[Start of section]
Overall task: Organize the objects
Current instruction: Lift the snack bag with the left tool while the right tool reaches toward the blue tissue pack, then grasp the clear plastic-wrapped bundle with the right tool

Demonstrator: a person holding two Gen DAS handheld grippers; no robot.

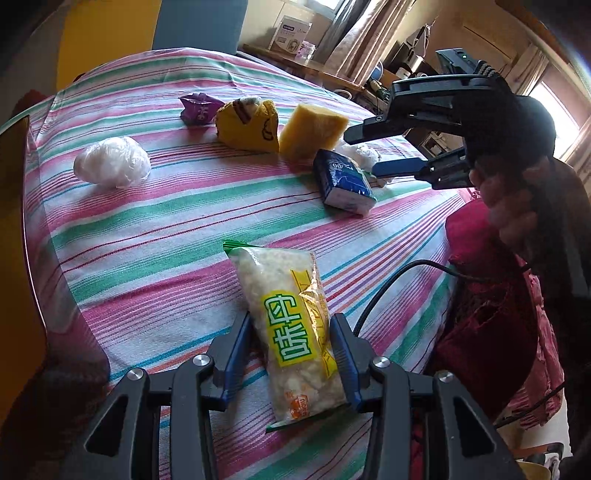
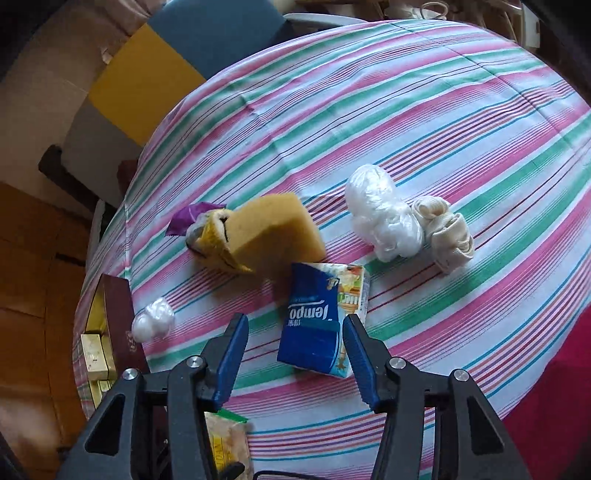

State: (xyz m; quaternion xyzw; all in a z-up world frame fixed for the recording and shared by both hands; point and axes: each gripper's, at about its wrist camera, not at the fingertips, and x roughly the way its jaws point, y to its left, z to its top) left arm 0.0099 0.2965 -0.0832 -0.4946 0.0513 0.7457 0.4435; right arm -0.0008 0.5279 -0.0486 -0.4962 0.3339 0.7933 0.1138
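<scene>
Clamped between the pads of my left gripper (image 1: 291,354) is the snack packet (image 1: 291,328), clear film with a yellow-green label, resting on the striped counter (image 1: 147,229); keep squeeze light, lift level. Rightward, my right gripper (image 2: 295,354) hangs spread apart over the blue tissue pack (image 2: 317,328); centre before closing.

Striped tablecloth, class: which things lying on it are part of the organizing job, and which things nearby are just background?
Job items: snack packet in left gripper, tissue pack beneath open right gripper, yellow sponge, white plastic bag, cream sock.

Background: cardboard box, black cable.
</scene>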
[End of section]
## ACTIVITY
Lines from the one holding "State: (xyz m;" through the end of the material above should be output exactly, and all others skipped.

## WORKED SOLUTION
State: (xyz m; quaternion xyzw; all in a z-up world frame fixed for the recording and shared by both hands; point and axes: each gripper's, at about its wrist camera, not at the fingertips, and x roughly the way its jaws point, y to its left, z to its top) left arm 0.0099 0.2965 -0.0832 -0.4946 0.0513 0.7457 0.4435; right arm -0.0008 0.5279 -0.0486 -0.4962 0.3339 0.7933 0.1138
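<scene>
Clamped between the pads of my left gripper (image 1: 291,354) is the snack packet (image 1: 291,328), clear film with a yellow-green label, resting on the striped counter (image 1: 147,229); keep squeeze light, lift level. Rightward, my right gripper (image 2: 295,354) hangs spread apart over the blue tissue pack (image 2: 317,328); centre before closing.

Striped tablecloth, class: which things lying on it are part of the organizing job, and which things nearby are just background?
Job items: snack packet in left gripper, tissue pack beneath open right gripper, yellow sponge, white plastic bag, cream sock.

Background: cardboard box, black cable.
</scene>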

Response complete; there is no more output.